IBM has a crew working on each of the above points. In February, it incorporated the Storage Networking Industry Association’s new Storage Management Initiative Standard into its Enterprise Storage Server equipment to improve interoperability between its own and other vendors’ equipment. Its autonomic computing project, formerly called eLiza, is gradually adding self-management features to a number of IBM products.

The big news, however, is in the storage virtualization arena.
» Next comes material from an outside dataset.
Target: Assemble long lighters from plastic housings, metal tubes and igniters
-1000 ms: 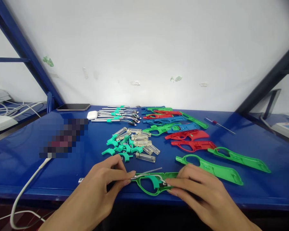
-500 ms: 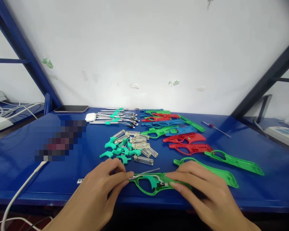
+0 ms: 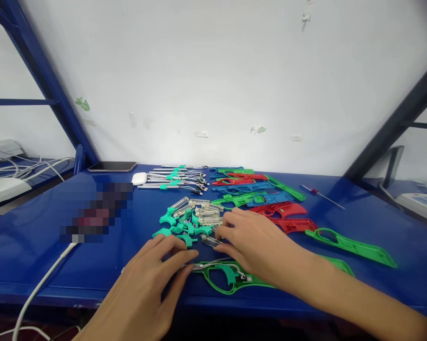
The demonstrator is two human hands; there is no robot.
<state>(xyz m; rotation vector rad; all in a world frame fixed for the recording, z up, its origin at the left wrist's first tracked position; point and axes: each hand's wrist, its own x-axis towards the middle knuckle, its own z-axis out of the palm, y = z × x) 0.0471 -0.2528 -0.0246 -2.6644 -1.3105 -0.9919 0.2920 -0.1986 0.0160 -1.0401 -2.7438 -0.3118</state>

In 1997 a team at IBM’s Almaden Research Facility started developing a new file system to unite all the distributed devices in a heterogeneous network and scale up to hundreds of servers holding billions of files containing petabytes of data accessed by thousands of users.

“Those of us who came from mainframes expected that a lot of machines should be able to get at and share the same storage resources, but in the open systems that had not happened,” says David Pease, Manager of Storage Software at IBMs Almaden Research Facility in San Jose, CA. “SANs give the hardware infrastructure to do that kind of sharing and resource centralization, but it was clear to us that it would take a major new file system infrastructure to fully realize all the benefits of SAN.”

This new file system doesn’t replace any existing file systems, but supplements them.

“In a Windows environment it appears as just another drive letter, Drive S, while in Unix it gets mounted at a mount point and is part of your file space,” Pease explains.

Called the TotalStorage SAN File System, it will be available as an integrated hardware and software package starting in December 2003, extending the storage virtualization’s function. Among other things, it improves data sharing and the ease and efficiency of access to data as well as reducing the application downtime caused by storage and data management tasks. All of which produces the benefit of lightening the load on the IT staff.

“The new system improves productivity and reduces the pain for IT storage and server management staff,” says Zisman.